Like I said what's the point? What's the point of having an alleged Metkiller like Pat Burrell if Pat doesn't in fact kill those damn Mets? Where's Armando Benitez when we need him? What's the point of riding the back of the best rightfielder in the National League — one who has owned Braden Looper forever — if Abreu can't touch him? What's the point of having alleged studs like Thome and gnats like Rollins and an arm like Wagner if we can't beat the Mets?

Cripes, Tank can't do it all by himself.

Is this our life? Getting beat by guys we had no use for like Marlon Anderson and Roberto Hernandez? Losing to the Mets behind ex-Mets like Cory Lidle? (I'm beginning to think Lidle is still on their payroll like some sort of, I don't know, Manchurian Met). Are we destined to, no offense to our second baseman, always Chase and never lead? It's bad enough we're behind a team from Washington, but we can't even beat the last-place, friggin' Mets.

How on earth are they in last? I don't know what they're like the rest of the time, but man are they lethal when they play us. Piazza's always having a happy homecoming. Floyd hits bombs. Mientkiewicz is an All-Star. Reyes runs wild. Pitchers I've never heard of like Royce Ring and Heath Bell don't look so bad. Even that kid Wright, who makes all those dopey plays, can't stop them. That's what the Mets are against our team – unstoppable. Except for one lucky inning Wednesday night, we would've been swept.

The worst part? The way their fans show up here. More of 'em were here this week than were at Shea Stadium the last time the Phils were in New York. What's the point of having a great new ballpark if it's gonna be filled by Mets fans? Do you have any idea how long the cheesesteak lines were with all of them here on Thursday afternoon? If we can't enjoy our cheesesteaks and lose in peace, I have to ask once more…

What's the point?

Shove 'em on the SEPTA. Steer 'em to the Turnpike. Throw 'em in the Schuylkill. I don't care what ya do with 'em. Get the Mets out of Philly. They're murder on us.

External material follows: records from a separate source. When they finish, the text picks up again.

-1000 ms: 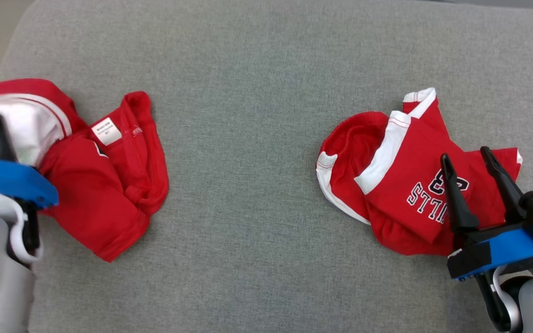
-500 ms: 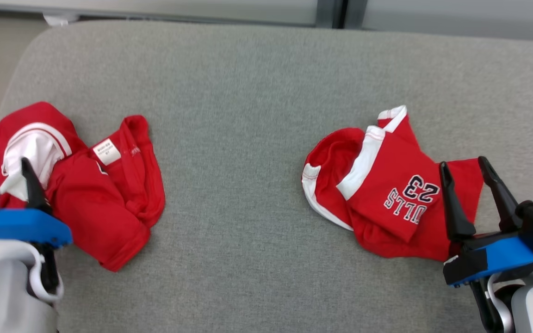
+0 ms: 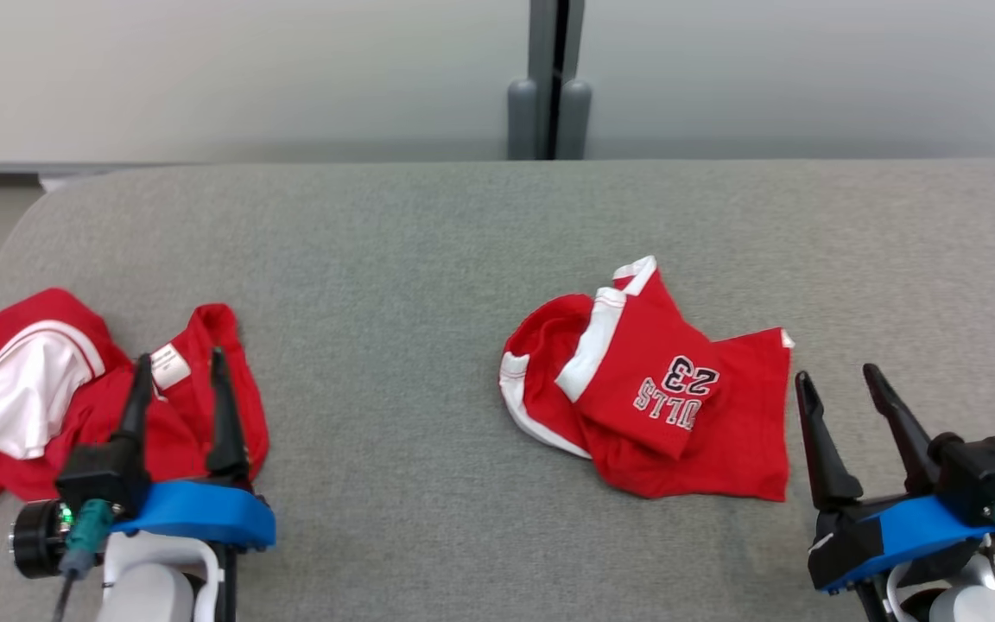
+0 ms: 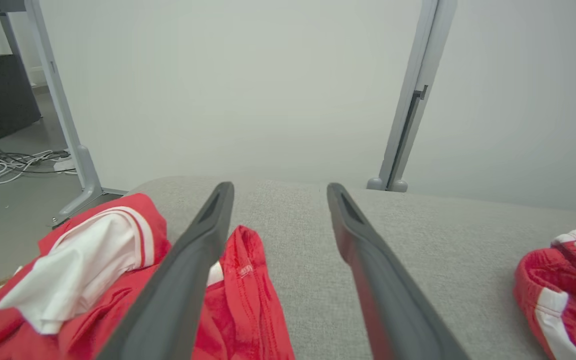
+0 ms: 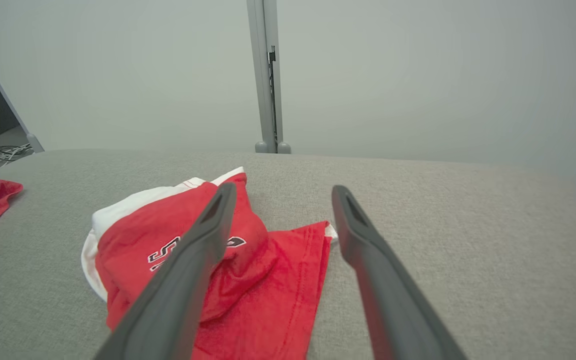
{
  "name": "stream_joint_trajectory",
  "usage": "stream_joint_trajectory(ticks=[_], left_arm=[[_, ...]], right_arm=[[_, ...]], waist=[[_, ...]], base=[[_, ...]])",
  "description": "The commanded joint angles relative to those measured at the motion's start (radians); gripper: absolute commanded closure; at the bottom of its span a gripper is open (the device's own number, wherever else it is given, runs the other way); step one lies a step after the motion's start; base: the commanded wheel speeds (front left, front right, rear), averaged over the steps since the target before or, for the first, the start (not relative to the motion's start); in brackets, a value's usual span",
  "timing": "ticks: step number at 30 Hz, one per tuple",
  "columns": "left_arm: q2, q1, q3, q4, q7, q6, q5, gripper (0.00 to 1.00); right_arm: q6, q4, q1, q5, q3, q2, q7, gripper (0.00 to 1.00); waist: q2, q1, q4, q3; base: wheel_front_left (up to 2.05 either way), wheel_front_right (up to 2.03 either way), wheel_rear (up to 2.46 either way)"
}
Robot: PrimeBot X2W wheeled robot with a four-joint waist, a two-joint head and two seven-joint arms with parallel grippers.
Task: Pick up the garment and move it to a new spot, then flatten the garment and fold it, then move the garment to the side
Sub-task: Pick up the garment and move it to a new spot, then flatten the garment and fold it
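Note:
A crumpled red garment (image 3: 74, 406) with a white lining and a white tag lies at the table's left edge. My left gripper (image 3: 182, 356) stands open over its right part, with nothing between the fingers. The left wrist view shows this garment (image 4: 93, 260) under the left finger of the open left gripper (image 4: 279, 187). A second red garment (image 3: 662, 406), white-trimmed and printed "23", lies bunched right of centre. My right gripper (image 3: 836, 373) is open just right of it. In the right wrist view, the open right gripper (image 5: 283, 188) points over that garment (image 5: 268, 280).
The grey padded table (image 3: 428, 259) has a rounded far-left corner and a straight far edge. Behind it stand pale wall panels joined by a grey post (image 3: 549, 82). Cables (image 4: 13, 165) lie on the floor past the table's left end.
The left gripper has opened and let go of the left garment, then drawn back and to the right. The head camera has tilted up. The right gripper has stayed open.

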Motion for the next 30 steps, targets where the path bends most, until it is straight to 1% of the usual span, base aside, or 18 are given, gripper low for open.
stream_joint_trajectory(ticks=[1,4,14,23,30], left_arm=[[0.000,0.024,-0.025,-0.024,0.013,0.000,0.020,0.00],[0.001,0.051,-0.051,-0.051,0.031,0.006,0.038,0.00],[0.017,0.148,-0.079,-0.093,0.067,0.016,0.045,0.00],[0.031,0.191,-0.082,-0.122,0.087,0.028,0.037,0.00],[0.034,0.194,-0.085,-0.141,0.094,0.035,0.034,0.00]], right_arm=[[0.000,0.007,0.022,0.004,0.004,0.004,0.000,0.00],[0.000,0.014,0.035,0.004,0.012,0.006,0.001,0.00],[0.000,0.023,0.074,0.010,0.027,0.013,0.009,0.00],[0.000,0.010,0.095,0.012,0.025,0.016,0.016,0.00],[0.000,0.003,0.091,0.012,0.022,0.018,0.016,0.00]], waist=[[0.0000,0.0002,-0.033,-0.034],[0.0000,0.0002,-0.054,-0.055],[0.0000,0.0002,-0.094,-0.104],[0.0000,0.0002,-0.097,-0.118],[0.0000,0.0002,-0.097,-0.113]], base=[[0.00,0.00,0.00],[0.00,0.00,0.00],[0.00,0.00,0.00],[0.00,0.00,0.00],[0.00,0.00,0.00]])
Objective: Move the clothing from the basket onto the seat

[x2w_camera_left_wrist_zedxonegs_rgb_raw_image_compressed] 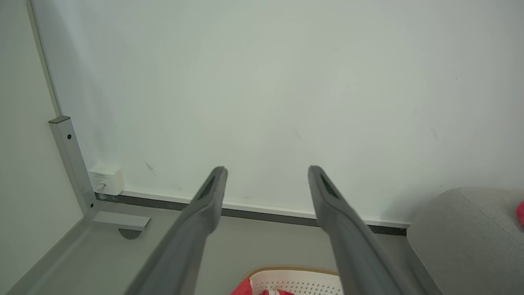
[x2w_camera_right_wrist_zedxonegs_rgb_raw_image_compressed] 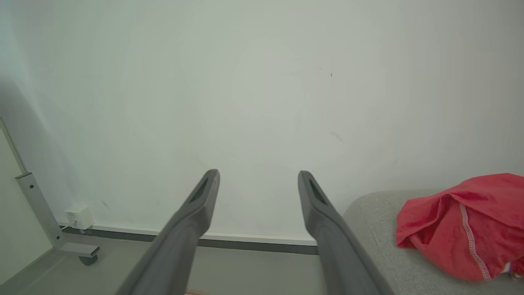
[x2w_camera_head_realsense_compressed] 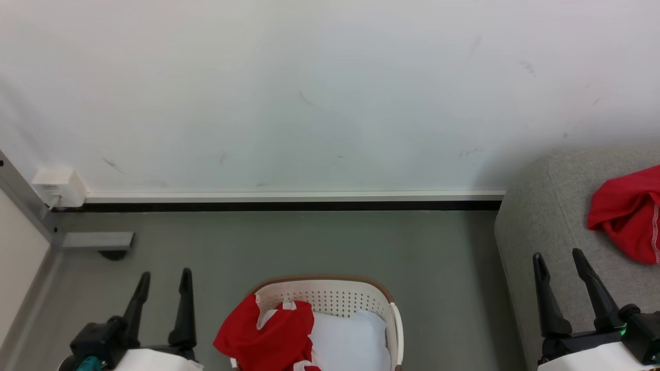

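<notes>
A white perforated basket (x2w_camera_head_realsense_compressed: pixel 330 299) with a brown rim stands on the floor at the bottom middle of the head view. Red-and-white clothing (x2w_camera_head_realsense_compressed: pixel 268 335) hangs over its left side; its top peeks into the left wrist view (x2w_camera_left_wrist_zedxonegs_rgb_raw_image_compressed: pixel 245 289) beside the basket rim (x2w_camera_left_wrist_zedxonegs_rgb_raw_image_compressed: pixel 294 273). A second piece of red clothing (x2w_camera_head_realsense_compressed: pixel 626 211) (x2w_camera_right_wrist_zedxonegs_rgb_raw_image_compressed: pixel 462 225) lies crumpled on the grey seat (x2w_camera_head_realsense_compressed: pixel 546 206) (x2w_camera_right_wrist_zedxonegs_rgb_raw_image_compressed: pixel 380 229) (x2w_camera_left_wrist_zedxonegs_rgb_raw_image_compressed: pixel 466 233) at the right. My left gripper (x2w_camera_head_realsense_compressed: pixel 164 275) (x2w_camera_left_wrist_zedxonegs_rgb_raw_image_compressed: pixel 266 170) stands open left of the basket, empty. My right gripper (x2w_camera_head_realsense_compressed: pixel 558 255) (x2w_camera_right_wrist_zedxonegs_rgb_raw_image_compressed: pixel 258 174) is open over the seat's edge, empty.
Pale padding (x2w_camera_head_realsense_compressed: pixel 350 337) lies inside the basket. A white wall with a skirting strip (x2w_camera_head_realsense_compressed: pixel 289 198) closes the back. A white socket box (x2w_camera_head_realsense_compressed: pixel 59 186) and a grey metal frame foot with a caster (x2w_camera_head_realsense_compressed: pixel 98 242) sit at the left. Grey floor (x2w_camera_head_realsense_compressed: pixel 309 242) stretches between basket and wall.
</notes>
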`<state>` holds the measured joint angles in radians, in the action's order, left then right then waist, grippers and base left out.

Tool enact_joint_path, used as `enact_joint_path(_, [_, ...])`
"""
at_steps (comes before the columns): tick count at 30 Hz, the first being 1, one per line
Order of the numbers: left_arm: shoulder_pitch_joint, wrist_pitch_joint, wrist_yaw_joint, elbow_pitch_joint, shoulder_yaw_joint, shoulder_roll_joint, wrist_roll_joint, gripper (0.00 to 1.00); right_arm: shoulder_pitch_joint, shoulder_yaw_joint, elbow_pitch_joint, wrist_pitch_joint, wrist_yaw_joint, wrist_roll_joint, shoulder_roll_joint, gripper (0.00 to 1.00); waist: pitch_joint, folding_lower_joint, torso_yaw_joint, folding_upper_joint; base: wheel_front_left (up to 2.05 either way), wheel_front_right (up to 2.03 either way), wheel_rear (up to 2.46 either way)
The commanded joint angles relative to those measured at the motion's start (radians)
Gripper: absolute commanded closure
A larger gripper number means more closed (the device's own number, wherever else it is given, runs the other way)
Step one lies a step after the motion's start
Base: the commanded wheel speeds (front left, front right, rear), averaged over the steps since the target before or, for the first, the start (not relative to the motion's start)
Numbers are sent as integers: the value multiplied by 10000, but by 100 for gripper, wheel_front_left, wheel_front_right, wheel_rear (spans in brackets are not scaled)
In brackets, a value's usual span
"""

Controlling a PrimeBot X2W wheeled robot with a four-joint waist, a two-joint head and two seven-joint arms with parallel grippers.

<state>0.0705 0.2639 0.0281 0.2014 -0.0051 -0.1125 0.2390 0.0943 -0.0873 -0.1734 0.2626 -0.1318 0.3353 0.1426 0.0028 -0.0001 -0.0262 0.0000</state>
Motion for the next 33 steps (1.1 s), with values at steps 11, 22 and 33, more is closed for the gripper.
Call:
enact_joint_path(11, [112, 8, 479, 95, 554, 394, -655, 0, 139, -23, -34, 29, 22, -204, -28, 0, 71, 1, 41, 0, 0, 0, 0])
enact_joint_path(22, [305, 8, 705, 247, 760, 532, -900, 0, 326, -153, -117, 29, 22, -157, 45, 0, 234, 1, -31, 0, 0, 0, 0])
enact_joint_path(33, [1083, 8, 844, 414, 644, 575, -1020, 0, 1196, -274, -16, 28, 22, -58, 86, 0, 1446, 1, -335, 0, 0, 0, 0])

The Kids <strike>Are</strike> Will Eventually Be Alright

OK, so that would have made a lousy song title. And it won't necessarily make for a hugely enjoyable season of winning baseball. But it's what we've got. And, perhaps inspired by your cry to “Stand pat!”, I found tonight that it's enough for me.

I had to inspired by something, because it sure wasn't tonight's game. What on earth was David Wright doing with that one-hopper he sorta fielded? Did he really think he'd caught the ball? Did he think the umpire had just suffered a bout of hysterical blindness? If only there'd been a dispirited runner from second chugging toward him, he could have set a record for most easy put-outs ignored. Jeepers. It's interesting how often you still see something new in a baseball game, but I'd rather not have seen that.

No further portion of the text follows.